Ryan and Chris also have restored two downtown buildings for use as The Pecan, their gourmet market-restaurant, and they are currently renovating three more buildings, one of which will be a high-end clothier named the Fox and Hen.
Historic Name Bell-Moore Place
Year Built Circa 1840
Style Greek Revival
Built for Martha and Thomas Moore
Current Owners Chris Bailey and Ryan Dunagan
Number of Bedrooms Four
Ceiling Height 16 feet
Number of Fireplaces Seven (indoors)
Number of Outbuildings Five
Architecture RiverBend is a classic example of “Southern Country Greek Revival”
architecture. Classical and classically inspired details are adapted to the climactic and social conditions of the Deep South.
Lore During the Civil War, the records for Wilcox County were buried behind the house. After the war, the documents were returned safe and sound.
Yaupon: The Plantation Ideal
When most people imagine a Southern plantation house, the image they have in their minds is probably something like Yaupon, the Mathews-Tait-Rutherford House. Dating from the mid-1840s, it is the Chatsworth of Wilcox County. The grandly proportioned, two-story frame residence is elevated atop a raised brick basement and fronted by a monumental pedimented portico. Very few houses, especially of the scale of Yaupon, survive with their raised basements intact.
Two octagonal pavilions once flanked the house. One was lost to fire and the other relocated to the rear of the house to serve as a kitchen. There are four main rooms on each floor — two to either side of a central hallway. The principal rooms of the main floor feature pocket doors. Sliding into the reveals of the interior walls, pocket doors allow for either connectivity or privacy in terms of space and circulation of people and air.

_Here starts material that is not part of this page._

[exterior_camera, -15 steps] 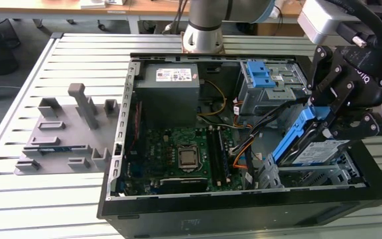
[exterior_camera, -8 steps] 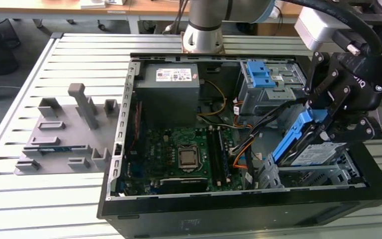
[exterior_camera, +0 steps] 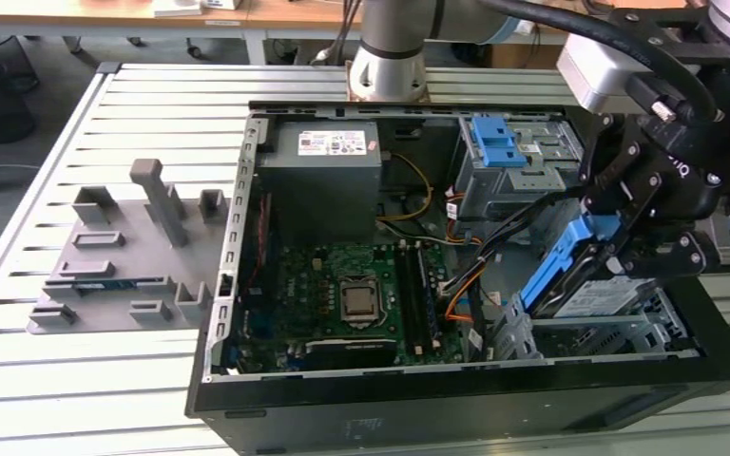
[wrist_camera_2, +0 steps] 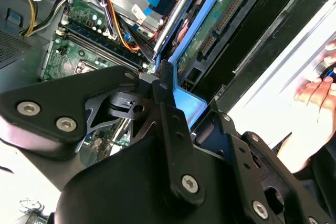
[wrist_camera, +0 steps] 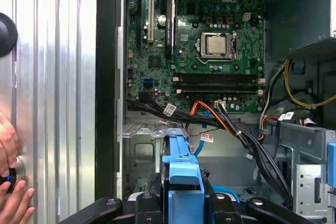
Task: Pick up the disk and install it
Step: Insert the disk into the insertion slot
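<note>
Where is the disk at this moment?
On the exterior view's right, the disk is held tilted in the gripper, over the metal drive cage at a corner of the open computer case.

1. The arm [exterior_camera: 387,57] is a smooth, light grey tube with a ringed joint collar.
2. A thick black cable [exterior_camera: 593,38] runs alongside it to a pale grey, boxy wrist block [exterior_camera: 597,65].
3. The gripper [exterior_camera: 625,249] is matte black, built of flat, angular links [wrist_camera_2: 68,114].
4. In the second wrist view, round silver screws [wrist_camera_2: 189,183] stud those links.
5. In the first wrist view, dark bolt heads [wrist_camera: 107,202] sit on the black bars either side of the jaws.
</note>
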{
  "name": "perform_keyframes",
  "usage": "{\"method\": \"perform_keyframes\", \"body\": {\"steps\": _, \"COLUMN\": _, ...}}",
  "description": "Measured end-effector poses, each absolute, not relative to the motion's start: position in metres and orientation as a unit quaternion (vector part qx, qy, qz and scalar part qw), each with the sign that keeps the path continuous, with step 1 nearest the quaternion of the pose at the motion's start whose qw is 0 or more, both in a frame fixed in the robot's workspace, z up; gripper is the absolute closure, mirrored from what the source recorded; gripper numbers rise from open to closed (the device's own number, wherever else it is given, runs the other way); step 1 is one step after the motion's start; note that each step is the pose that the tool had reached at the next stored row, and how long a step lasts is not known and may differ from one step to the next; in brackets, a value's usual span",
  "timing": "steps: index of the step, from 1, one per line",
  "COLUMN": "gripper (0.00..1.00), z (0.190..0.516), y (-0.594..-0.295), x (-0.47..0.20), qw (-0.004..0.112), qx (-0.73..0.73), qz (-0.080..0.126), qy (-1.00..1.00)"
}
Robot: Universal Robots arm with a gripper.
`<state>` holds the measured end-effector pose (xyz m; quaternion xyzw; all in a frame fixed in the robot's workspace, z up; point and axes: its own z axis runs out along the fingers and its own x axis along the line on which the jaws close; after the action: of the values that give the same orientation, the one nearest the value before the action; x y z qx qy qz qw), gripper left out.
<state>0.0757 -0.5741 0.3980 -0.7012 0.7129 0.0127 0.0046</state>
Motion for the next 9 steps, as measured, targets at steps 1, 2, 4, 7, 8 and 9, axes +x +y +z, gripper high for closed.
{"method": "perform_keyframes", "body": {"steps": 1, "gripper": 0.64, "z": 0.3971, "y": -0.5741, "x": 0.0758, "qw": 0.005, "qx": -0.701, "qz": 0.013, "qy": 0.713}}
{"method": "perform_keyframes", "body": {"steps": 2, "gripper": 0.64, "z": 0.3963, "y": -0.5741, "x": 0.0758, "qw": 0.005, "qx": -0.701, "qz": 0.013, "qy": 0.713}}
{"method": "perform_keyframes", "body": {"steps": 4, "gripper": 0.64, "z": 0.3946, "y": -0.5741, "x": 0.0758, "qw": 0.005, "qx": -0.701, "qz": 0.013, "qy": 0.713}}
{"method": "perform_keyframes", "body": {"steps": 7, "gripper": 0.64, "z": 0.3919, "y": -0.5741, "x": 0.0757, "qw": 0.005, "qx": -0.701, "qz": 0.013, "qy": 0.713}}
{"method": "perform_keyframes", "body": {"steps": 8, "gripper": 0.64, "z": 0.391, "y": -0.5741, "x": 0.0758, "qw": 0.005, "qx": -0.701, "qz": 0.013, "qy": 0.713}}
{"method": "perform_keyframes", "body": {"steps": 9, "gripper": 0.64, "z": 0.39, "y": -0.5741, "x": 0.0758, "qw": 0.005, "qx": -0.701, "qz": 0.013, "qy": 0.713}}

William T. Mathews, a wealthy planter / builder / saw mill owner, constructed Yaupon as his personal residence. His heirs owned the place until 1901, at which time it was sold to the Taits, a prominent old gentry family. In 1999, Laura and Schley Rutherford of Mobile purchased the house. The most conscientious of cultural stewards, the Rutherfords are in no way strangers to the Black Belt. They embarked upon a meticulous restoration of the landmark dwelling. The brick walls of the basement were repointed with lime-based mortar. Plaster walls were repaired as opposed to being replaced with sheetrock. Windows were made operable again, with working shutters. Outbuildings rescued from demolition on another Black Belt property were moved to the rear of the house and reconstructed.

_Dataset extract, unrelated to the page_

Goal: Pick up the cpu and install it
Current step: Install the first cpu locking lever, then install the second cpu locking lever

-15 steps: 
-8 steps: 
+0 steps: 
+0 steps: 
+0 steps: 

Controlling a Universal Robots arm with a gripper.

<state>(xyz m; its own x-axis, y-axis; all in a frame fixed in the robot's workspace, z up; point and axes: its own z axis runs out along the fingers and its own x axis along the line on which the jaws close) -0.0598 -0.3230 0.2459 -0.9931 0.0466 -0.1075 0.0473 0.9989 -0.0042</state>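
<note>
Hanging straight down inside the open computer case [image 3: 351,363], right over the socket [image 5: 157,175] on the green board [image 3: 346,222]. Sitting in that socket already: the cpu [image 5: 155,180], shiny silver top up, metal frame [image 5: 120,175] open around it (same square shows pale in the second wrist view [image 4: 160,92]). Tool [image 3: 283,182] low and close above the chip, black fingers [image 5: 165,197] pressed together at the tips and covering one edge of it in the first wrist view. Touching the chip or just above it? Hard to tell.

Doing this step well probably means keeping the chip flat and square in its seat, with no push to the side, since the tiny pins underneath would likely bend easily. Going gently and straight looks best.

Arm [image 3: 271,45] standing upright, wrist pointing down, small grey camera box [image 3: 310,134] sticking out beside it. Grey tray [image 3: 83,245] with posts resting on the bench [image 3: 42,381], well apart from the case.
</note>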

The Rutherfords and their family have made a grand house into a welcoming and elegant home. As the epicenter of landed holdings, upon which traditional sporting and equine pursuits are the name of the game, Yaupon is the beau ideal of country life. It is flawless in every respect.
Historic Name Yaupon, Mimosa, and the Mathews-Tait House
Year Built Circa 1845
Style Greek Revival with lingering Federal influences
Built by William T. Mathews, first owner and master builder
Current Owners Laura and Schley Rutherford
Number of Bedrooms Four
Ceiling Height 12 feet on main floor
Number of Fireplaces 12
Number of Outbuildings Eight
Architecture The main house is a sophisticated blend of Federal and Greek Revival elements with fanlights representing the former style harmonizing perfectly with the pedimented portico of the latter.
Lore It is said that the contractor overseeing the construction of the house neglected to include a staircase, resulting in his dismissal. Now Yaupon has not one but two staircases!
St. Mary’s, RiverBend and Yaupon are unique unto themselves. Each property is at once a singular architectural gem, and each embodies a different approach to preservation. All three homes showcase the allure of the country and Mobile’s presence therein.